Josh Triplett (May 07 2020 at 23:18, on Zulip):

So, the first two comparisons verify the assertion and jump to .LBB5_6 if it fails, to panic.

Josh Triplett (May 07 2020 at 23:19, on Zulip):

Then inside the loop, there's still a comparison of rdx to rsi, and a jump to .LBB5_7 to panic if out of bounds.

Josh Triplett (May 07 2020 at 23:19, on Zulip):

That's exactly the same comparison.

Josh Triplett (May 07 2020 at 23:20, on Zulip):

Should rustc be able to optimize away that bounds check?

Josh Triplett (May 07 2020 at 23:48, on Zulip):

Submitted as https://github.com/rust-lang/rust/issues/71997 .

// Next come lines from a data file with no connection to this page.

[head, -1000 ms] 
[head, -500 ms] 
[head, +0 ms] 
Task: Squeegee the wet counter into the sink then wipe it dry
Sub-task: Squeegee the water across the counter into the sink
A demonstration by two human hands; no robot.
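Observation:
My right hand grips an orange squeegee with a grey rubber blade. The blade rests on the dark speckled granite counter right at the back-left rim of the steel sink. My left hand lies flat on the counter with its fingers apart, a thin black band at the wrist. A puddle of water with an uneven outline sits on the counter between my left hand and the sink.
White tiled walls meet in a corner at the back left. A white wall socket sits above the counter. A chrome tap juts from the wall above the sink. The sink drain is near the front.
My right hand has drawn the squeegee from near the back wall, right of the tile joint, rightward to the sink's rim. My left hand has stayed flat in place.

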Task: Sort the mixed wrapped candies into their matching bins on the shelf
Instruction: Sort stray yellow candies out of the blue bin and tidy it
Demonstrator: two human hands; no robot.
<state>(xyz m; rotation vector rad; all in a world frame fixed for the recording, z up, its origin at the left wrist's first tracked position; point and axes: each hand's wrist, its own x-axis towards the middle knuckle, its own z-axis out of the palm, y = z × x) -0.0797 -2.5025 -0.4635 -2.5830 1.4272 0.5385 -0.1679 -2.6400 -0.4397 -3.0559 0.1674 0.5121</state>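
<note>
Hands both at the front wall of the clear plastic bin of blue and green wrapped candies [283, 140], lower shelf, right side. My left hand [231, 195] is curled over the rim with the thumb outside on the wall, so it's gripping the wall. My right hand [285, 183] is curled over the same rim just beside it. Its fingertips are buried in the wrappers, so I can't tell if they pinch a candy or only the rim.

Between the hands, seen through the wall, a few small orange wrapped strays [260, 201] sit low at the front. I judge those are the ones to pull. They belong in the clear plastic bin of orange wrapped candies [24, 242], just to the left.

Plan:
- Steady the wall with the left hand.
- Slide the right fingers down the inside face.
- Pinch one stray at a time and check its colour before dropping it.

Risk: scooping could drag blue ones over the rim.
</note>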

nikomatsakis (May 08 2020 at 12:47, on Zulip):

it would be good, @Josh Triplett, to create comparable C code and compare with clang

Josh Triplett (May 08 2020 at 17:38, on Zulip):

@nikomatsakis What would be the equivalent of a bounds-checked slice in C?

Bastian Kauschke (May 08 2020 at 17:47, on Zulip):

manually checking for idx < len I guess :laughing:

Hanna Kruppe (May 08 2020 at 17:59, on Zulip):

If you're fine with C++, you could use std::vector and its at(i) method, I guess?

Josh Triplett (May 08 2020 at 18:19, on Zulip):

@Hanna Kruppe That works. I'm not even slightly experienced with modern C++, but I know how to use STL.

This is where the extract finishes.